▸ Assignment:
Take the material below and reproduce, word for word, only the lines from the line with "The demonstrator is" through the line with "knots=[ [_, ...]".

══ Given data ══

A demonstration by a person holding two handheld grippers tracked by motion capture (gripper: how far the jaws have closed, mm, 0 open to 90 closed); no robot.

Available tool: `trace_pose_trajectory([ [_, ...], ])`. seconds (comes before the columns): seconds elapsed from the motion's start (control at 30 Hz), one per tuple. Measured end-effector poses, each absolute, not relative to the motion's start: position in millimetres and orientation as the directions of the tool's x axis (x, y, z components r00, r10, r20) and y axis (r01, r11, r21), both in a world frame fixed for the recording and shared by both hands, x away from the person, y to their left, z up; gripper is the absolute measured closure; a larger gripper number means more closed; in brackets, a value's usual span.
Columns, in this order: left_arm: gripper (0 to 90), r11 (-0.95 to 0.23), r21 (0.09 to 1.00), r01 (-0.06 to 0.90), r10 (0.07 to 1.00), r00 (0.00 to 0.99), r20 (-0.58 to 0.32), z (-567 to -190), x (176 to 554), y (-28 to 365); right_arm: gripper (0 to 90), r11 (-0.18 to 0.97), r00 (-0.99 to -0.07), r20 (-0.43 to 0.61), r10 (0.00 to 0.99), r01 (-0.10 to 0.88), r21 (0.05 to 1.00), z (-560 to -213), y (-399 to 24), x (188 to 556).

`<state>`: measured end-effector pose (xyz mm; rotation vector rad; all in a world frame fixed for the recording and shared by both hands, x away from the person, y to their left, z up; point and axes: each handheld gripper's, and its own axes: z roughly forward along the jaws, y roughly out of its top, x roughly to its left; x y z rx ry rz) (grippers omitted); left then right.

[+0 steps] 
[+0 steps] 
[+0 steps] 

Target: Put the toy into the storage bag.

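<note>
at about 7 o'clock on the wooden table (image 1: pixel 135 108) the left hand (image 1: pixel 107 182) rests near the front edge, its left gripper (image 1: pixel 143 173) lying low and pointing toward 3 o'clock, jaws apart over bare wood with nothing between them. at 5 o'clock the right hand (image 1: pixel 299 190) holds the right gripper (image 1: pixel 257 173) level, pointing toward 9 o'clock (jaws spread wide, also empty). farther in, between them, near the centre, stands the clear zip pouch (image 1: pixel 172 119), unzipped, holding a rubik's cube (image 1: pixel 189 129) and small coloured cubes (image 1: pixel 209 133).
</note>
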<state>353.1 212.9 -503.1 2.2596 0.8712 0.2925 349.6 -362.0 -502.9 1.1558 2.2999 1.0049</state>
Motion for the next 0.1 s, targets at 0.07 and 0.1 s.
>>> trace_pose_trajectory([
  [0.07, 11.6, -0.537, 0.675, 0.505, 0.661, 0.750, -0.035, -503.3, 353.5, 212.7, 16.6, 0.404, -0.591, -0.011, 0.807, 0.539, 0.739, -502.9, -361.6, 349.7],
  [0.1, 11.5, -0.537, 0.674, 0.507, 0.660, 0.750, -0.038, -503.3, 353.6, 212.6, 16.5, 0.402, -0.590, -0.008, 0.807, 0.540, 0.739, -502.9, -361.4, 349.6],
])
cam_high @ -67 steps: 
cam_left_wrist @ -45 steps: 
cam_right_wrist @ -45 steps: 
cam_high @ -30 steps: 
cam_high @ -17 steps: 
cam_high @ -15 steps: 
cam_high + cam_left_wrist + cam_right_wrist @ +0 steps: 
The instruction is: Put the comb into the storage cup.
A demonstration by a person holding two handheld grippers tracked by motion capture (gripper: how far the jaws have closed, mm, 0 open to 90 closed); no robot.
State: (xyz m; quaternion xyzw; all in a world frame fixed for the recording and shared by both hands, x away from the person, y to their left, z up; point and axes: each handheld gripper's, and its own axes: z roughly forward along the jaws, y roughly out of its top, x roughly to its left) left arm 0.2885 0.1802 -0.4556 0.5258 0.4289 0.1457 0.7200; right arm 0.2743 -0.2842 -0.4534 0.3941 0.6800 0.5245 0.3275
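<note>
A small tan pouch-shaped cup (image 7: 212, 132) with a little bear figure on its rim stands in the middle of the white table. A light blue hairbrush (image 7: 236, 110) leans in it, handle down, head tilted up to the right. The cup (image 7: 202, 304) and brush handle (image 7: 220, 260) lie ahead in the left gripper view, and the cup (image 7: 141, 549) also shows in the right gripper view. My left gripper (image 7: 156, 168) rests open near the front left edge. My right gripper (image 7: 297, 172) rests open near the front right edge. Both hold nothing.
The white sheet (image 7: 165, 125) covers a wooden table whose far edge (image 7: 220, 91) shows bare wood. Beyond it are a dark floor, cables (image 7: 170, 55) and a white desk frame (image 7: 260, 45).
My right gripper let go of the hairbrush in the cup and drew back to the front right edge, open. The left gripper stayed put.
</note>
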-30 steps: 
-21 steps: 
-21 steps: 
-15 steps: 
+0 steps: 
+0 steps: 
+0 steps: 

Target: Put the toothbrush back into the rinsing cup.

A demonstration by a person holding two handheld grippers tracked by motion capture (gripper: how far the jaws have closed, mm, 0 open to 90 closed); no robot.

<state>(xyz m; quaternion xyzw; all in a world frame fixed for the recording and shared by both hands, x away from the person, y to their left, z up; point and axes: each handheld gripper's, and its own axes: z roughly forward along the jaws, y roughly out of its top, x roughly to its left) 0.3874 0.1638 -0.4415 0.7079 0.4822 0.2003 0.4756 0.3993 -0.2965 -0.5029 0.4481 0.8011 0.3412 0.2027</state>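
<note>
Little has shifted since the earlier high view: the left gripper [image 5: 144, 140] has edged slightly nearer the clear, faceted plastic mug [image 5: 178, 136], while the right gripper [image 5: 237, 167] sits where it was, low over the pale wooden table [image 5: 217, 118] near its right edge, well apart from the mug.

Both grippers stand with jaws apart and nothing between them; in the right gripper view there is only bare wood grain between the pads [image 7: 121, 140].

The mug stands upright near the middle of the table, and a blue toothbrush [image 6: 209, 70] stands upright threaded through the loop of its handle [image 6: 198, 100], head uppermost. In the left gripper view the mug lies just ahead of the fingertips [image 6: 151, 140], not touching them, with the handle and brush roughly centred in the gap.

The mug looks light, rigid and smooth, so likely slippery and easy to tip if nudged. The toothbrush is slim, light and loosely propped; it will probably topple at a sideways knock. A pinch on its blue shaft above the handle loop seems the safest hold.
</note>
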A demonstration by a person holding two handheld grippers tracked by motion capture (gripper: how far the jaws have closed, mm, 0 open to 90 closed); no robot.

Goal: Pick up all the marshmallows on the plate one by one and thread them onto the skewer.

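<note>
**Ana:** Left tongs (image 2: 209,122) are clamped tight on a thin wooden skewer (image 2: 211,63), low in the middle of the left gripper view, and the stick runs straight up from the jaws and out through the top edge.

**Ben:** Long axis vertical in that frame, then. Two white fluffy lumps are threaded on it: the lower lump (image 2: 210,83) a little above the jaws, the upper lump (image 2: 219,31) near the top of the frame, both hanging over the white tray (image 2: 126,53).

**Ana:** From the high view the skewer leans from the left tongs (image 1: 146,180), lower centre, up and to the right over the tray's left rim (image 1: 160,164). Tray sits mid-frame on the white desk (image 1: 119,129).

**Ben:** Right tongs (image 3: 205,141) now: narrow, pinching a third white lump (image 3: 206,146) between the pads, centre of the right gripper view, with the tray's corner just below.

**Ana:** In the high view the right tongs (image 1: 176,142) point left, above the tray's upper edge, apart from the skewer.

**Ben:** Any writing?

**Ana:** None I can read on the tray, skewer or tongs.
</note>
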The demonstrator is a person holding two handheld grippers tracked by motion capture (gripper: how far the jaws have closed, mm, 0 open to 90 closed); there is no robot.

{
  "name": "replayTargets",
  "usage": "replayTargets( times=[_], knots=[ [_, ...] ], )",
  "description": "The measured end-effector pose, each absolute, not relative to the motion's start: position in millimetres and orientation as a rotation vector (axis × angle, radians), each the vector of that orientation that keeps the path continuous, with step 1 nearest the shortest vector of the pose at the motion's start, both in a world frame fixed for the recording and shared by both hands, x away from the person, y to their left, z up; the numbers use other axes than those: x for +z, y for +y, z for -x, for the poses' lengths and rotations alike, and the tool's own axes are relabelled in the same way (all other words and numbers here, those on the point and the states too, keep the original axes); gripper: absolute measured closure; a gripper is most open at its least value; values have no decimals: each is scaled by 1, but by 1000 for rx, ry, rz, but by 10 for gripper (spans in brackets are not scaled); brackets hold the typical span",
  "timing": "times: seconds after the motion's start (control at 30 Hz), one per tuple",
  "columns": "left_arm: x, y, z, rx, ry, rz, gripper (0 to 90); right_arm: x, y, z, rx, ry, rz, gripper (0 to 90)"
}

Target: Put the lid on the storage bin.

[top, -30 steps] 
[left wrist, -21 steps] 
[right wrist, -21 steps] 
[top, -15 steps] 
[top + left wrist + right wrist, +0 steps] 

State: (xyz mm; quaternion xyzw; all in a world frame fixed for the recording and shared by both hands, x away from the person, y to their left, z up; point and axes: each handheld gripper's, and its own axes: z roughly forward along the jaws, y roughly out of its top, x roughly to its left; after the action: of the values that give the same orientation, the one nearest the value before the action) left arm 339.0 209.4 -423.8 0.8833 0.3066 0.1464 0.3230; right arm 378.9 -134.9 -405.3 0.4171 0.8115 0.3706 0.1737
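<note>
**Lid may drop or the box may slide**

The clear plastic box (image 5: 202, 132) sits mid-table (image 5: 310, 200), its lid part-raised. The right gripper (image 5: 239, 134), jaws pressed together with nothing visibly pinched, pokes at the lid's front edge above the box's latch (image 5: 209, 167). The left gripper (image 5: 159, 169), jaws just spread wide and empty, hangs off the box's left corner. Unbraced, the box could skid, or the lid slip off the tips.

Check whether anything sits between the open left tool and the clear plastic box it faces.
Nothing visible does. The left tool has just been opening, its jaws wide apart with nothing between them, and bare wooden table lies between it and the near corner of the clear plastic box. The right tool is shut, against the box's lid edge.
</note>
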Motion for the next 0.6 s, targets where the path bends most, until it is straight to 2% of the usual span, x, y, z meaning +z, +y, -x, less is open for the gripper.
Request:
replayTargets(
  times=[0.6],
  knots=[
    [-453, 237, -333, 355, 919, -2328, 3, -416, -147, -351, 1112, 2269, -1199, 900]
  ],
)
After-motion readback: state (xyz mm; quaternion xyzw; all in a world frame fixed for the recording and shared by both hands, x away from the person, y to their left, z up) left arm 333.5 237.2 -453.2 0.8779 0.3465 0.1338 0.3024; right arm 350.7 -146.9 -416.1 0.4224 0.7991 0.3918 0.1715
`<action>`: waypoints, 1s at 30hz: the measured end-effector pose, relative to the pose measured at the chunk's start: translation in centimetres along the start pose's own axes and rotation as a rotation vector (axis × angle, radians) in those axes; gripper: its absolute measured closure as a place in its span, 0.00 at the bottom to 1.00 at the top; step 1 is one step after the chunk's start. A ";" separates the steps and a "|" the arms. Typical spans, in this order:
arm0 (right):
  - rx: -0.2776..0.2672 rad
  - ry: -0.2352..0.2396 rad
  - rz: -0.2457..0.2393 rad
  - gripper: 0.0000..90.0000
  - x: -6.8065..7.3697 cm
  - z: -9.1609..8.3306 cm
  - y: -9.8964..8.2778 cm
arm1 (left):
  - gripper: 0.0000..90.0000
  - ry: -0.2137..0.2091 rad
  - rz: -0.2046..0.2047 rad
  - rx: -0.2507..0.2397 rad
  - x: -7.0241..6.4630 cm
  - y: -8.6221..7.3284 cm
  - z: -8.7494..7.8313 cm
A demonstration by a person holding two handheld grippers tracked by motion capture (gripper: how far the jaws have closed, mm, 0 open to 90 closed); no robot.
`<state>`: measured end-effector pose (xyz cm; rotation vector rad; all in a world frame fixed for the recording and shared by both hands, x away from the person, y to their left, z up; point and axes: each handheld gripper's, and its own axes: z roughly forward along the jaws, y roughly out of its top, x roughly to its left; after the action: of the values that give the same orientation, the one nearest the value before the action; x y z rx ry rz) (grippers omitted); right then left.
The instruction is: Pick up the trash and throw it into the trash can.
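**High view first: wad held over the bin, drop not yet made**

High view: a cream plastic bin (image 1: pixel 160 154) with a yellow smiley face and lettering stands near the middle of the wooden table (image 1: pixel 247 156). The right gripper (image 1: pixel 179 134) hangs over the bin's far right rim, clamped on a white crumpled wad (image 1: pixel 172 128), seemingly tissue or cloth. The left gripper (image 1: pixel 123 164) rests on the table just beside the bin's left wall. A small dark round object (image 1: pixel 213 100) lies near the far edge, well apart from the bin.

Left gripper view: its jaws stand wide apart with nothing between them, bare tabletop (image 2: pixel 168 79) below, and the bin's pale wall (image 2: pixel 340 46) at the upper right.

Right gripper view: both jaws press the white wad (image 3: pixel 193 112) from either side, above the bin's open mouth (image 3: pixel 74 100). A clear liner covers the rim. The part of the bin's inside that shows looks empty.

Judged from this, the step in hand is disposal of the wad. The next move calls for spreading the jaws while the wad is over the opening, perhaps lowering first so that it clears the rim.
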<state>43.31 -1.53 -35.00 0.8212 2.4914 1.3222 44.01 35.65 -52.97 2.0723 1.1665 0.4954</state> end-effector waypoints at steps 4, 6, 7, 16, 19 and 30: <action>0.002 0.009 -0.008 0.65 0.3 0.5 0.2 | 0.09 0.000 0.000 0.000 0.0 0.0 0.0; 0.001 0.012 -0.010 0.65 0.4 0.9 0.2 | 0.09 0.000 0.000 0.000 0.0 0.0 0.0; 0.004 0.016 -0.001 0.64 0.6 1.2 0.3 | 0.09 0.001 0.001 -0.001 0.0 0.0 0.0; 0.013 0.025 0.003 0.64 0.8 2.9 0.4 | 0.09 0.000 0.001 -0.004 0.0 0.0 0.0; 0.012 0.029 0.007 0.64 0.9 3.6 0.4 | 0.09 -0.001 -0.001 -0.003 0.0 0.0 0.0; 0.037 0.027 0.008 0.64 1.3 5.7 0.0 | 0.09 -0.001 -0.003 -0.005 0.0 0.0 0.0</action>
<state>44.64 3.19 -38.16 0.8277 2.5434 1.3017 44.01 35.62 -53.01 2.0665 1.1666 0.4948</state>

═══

▸ Written solution:
The demonstrator is a person holding two handheld grippers tracked by motion capture (gripper: how far the jaws have closed, mm, 0 open to 90 closed); there is no robot.

{
  "name": "replayTargets",
  "usage": "replayTargets( times=[_], knots=[ [_, ...] ], )",

Nothing else is required for this exercise.